====== Data in this exercise
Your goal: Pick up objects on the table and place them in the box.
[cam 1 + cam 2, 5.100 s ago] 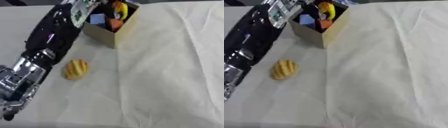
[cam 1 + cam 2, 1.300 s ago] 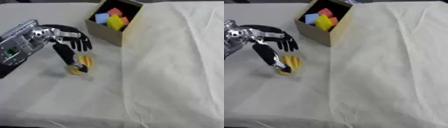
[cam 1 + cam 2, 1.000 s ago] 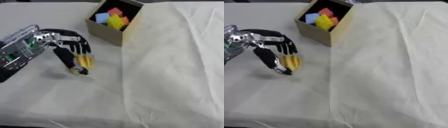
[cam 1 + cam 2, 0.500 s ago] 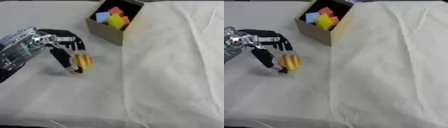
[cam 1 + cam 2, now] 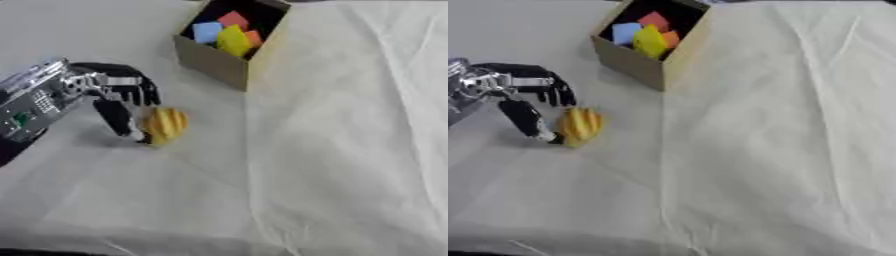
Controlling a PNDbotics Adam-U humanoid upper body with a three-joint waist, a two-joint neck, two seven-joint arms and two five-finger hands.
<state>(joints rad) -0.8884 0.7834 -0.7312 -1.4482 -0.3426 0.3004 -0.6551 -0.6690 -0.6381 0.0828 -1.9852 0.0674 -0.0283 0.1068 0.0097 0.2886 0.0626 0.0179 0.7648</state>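
While draped from edge to edge over the table, cream cloth point(image 5: 350, 150) shows long creases running top to bottom, with one fold line passing just right of the box. Next in size, left arm point(image 5: 35, 107), silver and black, comes in from the left edge and lies low over the cloth. Then open cardboard box point(image 5: 229, 60), standing upright near the top centre, one corner turned toward the camera; holds coloured blocks inside: a blue one point(image 5: 206, 31), a yellow one point(image 5: 233, 41), a red one point(image 5: 233, 19) and an orange one point(image 5: 255, 37), packed close together against the dark interior. Below and left of the box, left hand point(image 5: 122, 95), black, fingers curved down over the top of the object and thumb reaching down along its left side, so partly closed around it rather than spread. Smallest, yellow ridged object point(image 5: 580, 125), rounded and ribbed like a small toy fruit, resting on the cloth well apart from the box, touched at its lower left by the thumb tip and at its upper edge by the fingers. Right hand out of both views.
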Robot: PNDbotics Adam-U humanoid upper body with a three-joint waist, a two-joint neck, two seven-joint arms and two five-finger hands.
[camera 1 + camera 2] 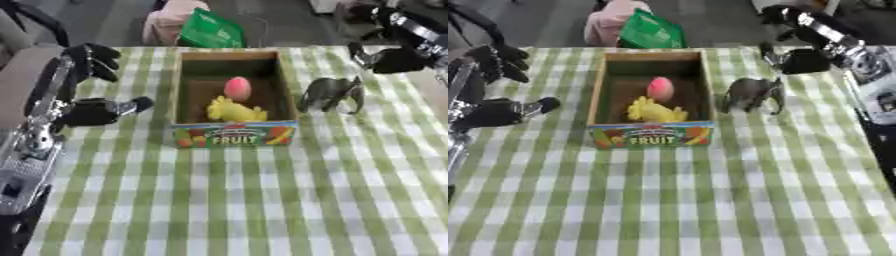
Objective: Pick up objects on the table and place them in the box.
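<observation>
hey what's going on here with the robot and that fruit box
A humanoid robot is clearing toys off a checked table into the fruit box. A pink egg-shaped toy and a yellow toy are already inside. A grey elephant stands on the table just right of the box. The right robot hand hovers behind the elephant, holding nothing. The left robot hand is by the left edge, idle.

Your work surface is a table spread with a green-and-white checked cloth [262, 200]. Past that cloth's far edge you have a green bag [210, 31], tilted. Just beside the bag, on its left, sits something pink [168, 20], soft-looking. Behind both, beyond the cloth, you see grey floor [114, 20].
</observation>
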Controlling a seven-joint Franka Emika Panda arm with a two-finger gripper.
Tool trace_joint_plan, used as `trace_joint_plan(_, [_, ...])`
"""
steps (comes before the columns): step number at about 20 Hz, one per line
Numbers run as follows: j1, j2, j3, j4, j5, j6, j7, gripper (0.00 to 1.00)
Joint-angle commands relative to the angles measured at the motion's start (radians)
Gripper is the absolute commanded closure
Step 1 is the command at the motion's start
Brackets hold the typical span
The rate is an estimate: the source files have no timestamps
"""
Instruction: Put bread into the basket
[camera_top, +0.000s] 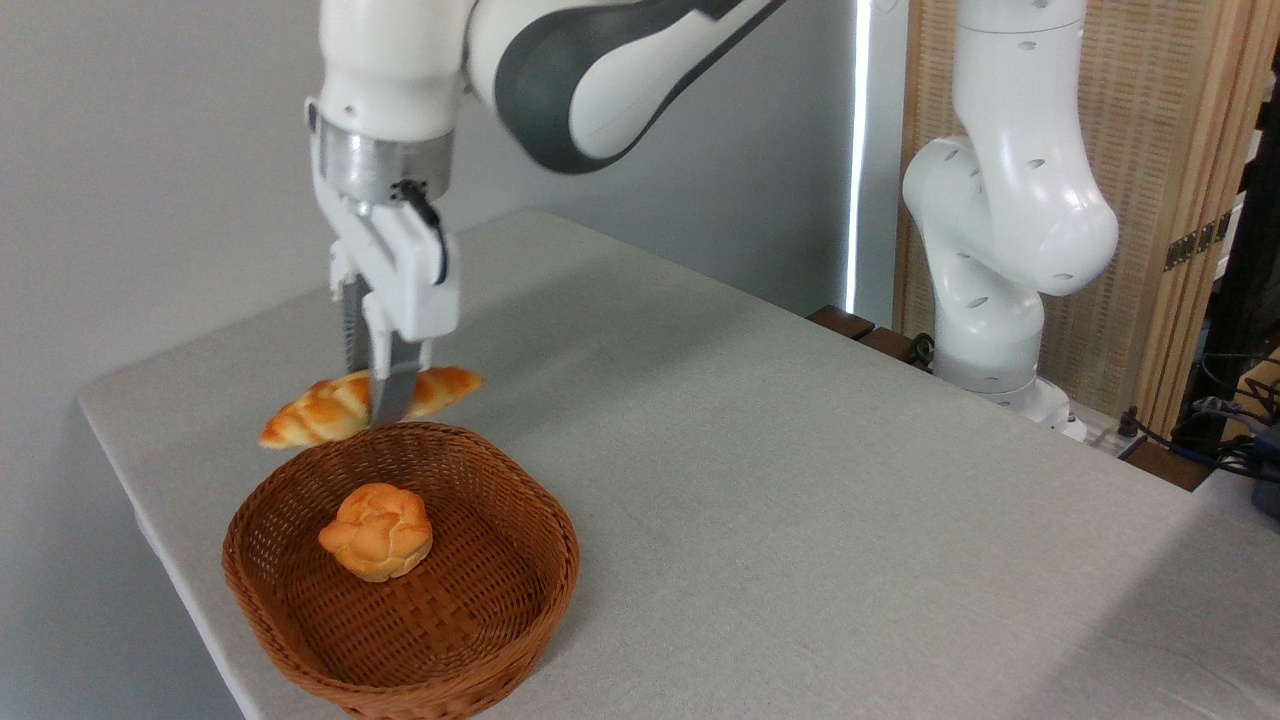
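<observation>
The gripper (378, 405) hangs in the left half of the frame, its fingers (392, 392) pointing straight down and closed on the middle of the bread (330, 410). The braided loaf is held clear of the tabletop (800, 480), level with and just behind the far rim of the basket (500, 600) as the picture shows it. Its long axis runs nearly horizontal, slightly tilted: the left pointed end sits lower, toward the left edge of the frame, and the right pointed end sits a little higher, toward the centre. The fingers cross the loaf roughly at right angles to that axis. The basket rests on the tabletop at the lower left, with a small round knotted bun (377, 532) lying inside it, left of its middle. The bread is not in the basket.
</observation>
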Motion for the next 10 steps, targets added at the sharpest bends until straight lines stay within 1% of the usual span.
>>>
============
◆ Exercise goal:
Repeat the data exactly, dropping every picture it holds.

◆ Written solution:
Your goal: Pick up objects on the table and place them in the box.
[cam 1 + cam 2, 5.100 s ago] 
[cam 1 + cam 2, 1.300 s ago] 
[cam 1 + cam 2, 1.000 s ago] 
[cam 1 + cam 2, 0.500 s ago] 
[cam 1 + cam 2, now] 
Controlling a PNDbotics Adam-U humanoid upper body with a three-joint waist, a two-joint neck, two seven-joint arms and two five-finger hands.
<state>(joints rad) -0.8884 0.7834 -0.7312 -1.4482 -0.3426 0.3004 -0.6551 -0.6690 -0.6381 0.0828 -1.9852 0.0674 -0.0283 0.1068 0.0097 0.2886 0.0626 0.0179 0.7648</state>
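While draped from edge to edge over the table, cream cloth point(image 5: 350, 150) shows long creases running top to bottom, with one fold line passing just right of the box. Next in size, left arm point(image 5: 35, 107), silver and black, comes in from the left edge and lies low over the cloth. Then open cardboard box point(image 5: 229, 60), standing upright near the top centre, one corner turned toward the camera; holds coloured blocks inside: a blue one point(image 5: 206, 31), a yellow one point(image 5: 233, 41), a red one point(image 5: 233, 19) and an orange one point(image 5: 255, 37), packed close together against the dark interior. Below and left of the box, left hand point(image 5: 122, 95), black, fingers curved down over the top of the object and thumb reaching down along its left side, so partly closed around it rather than spread. Smallest, yellow ridged object point(image 5: 580, 125), rounded and ribbed like a small toy fruit, resting on the cloth well apart from the box, touched at its lower left by the thumb tip and at its upper edge by the fingers. Right hand out of both views.
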Robot: PNDbotics Adam-U humanoid upper body with a three-joint waist, a two-joint neck, two seven-joint arms and two five-finger hands.
[camera 1 + camera 2] 
Objective: Pick up objects on the table and place them in the box.
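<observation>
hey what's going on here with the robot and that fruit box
A humanoid robot is clearing toys off a checked table into the fruit box. A pink egg-shaped toy and a yellow toy are already inside. A grey elephant stands on the table just right of the box. The right robot hand hovers behind the elephant, holding nothing. The left robot hand is by the left edge, idle.

Your work surface is a table spread with a green-and-white checked cloth [262, 200]. Past that cloth's far edge you have a green bag [210, 31], tilted. Just beside the bag, on its left, sits something pink [168, 20], soft-looking. Behind both, beyond the cloth, you see grey floor [114, 20].
</observation>
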Controlling a seven-joint Franka Emika Panda arm with a two-finger gripper.
Tool trace_joint_plan, used as `trace_joint_plan(_, [_, ...])`
"""
steps (comes before the columns): step number at about 20 Hz, one per line
Numbers run as follows: j1, j2, j3, j4, j5, j6, j7, gripper (0.00 to 1.00)
Joint-angle commands relative to the angles measured at the motion's start (radians)
Gripper is the absolute commanded closure
Step 1 is the command at the motion's start
Brackets hold the typical span
The rate is an estimate: the source files have no timestamps
"""
Instruction: Put bread into the basket
[camera_top, +0.000s] 
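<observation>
The gripper (378, 405) hangs in the left half of the frame, its fingers (392, 392) pointing straight down and closed on the middle of the bread (330, 410). The braided loaf is held clear of the tabletop (800, 480), level with and just behind the far rim of the basket (500, 600) as the picture shows it. Its long axis runs nearly horizontal, slightly tilted: the left pointed end sits lower, toward the left edge of the frame, and the right pointed end sits a little higher, toward the centre. The fingers cross the loaf roughly at right angles to that axis. The basket rests on the tabletop at the lower left, with a small round knotted bun (377, 532) lying inside it, left of its middle. The bread is not in the basket.
</observation>
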Motion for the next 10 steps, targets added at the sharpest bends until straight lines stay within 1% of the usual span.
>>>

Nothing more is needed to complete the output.